Arnold managed the 1984 presidential campaign of Rev. Jesse Jackson, Sr. Notably, the strategy used in Rev. Jackson's campaign resulted in the significant presence of delegates at the Democratic National Convention. The presence of Rev. Jackson and his delegates allowed for their meaningful input into the party's focus and priorities for the election cycle and beyond, and opened a door that eventually culminated in the election and re-election of President Barack Obama over 20 years later.
Mr. Pinkney was elected to and served many years on the Cleveland Metropolitan School District Board of Education, including time as its president. He also helped the school district pass levies critically needed to educate the city's children and provided successful strategic advice to other local public office candidates.

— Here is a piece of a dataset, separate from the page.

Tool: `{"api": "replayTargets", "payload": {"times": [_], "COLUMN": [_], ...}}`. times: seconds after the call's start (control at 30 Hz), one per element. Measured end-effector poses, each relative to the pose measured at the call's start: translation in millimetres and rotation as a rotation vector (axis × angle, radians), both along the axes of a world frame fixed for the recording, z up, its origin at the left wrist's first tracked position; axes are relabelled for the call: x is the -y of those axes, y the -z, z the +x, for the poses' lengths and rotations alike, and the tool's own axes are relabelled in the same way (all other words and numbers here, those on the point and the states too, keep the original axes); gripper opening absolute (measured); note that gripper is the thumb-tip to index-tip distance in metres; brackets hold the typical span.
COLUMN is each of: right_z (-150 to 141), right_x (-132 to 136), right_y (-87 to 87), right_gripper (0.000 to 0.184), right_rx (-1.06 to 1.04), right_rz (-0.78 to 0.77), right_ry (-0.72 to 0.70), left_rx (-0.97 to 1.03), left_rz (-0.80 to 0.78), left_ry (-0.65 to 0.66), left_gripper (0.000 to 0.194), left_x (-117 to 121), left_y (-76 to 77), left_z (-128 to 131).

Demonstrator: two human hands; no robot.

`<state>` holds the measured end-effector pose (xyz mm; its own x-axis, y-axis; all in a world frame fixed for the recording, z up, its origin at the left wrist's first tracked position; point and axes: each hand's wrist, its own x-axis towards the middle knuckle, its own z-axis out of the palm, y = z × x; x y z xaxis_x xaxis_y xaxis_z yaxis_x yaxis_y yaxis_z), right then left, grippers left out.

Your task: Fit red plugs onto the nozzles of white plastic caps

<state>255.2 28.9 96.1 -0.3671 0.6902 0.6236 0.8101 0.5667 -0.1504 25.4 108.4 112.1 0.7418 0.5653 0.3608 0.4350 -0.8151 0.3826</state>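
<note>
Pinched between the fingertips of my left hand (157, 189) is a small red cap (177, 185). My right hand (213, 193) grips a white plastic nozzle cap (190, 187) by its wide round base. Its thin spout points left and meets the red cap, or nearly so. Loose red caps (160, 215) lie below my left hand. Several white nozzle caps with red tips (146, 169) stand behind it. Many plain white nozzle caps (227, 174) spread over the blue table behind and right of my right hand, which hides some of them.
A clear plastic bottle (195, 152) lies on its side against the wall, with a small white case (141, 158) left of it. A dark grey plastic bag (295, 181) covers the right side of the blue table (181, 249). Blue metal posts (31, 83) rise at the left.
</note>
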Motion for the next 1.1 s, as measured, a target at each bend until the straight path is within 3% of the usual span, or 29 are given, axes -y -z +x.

What I remember most about Arnold is his passion to use the talents with which he was blessed to improve our community. His love of politics was inspired and nurtured early on by the great Hubert Humphrey, having served as deputy manager for the Vice President's 1968 presidential campaign. Vice President Humphrey once said, ``The moral test of a government is how it treats those who are at the dawn of life, the children; those who are in the twilight of life, the aged; and those who are in the shadow of life, the sick, the needy, and the handicapped.'' Mr. Pinkney kept those words close to heart as he strategized with and advised so many of us.
Mr. Pinkney was also an astute businessman. He was the first African American agent for the Prudential Insurance Company, and later co- founded the Pinkney-Perry Insurance Agency, which remains a thriving business in northeast Ohio today.
Financial success did not blind Arnold Pinkney to the needs of the people and the need of government to serve all people. He lived his life to the fullest, and left the world a better place than he found it.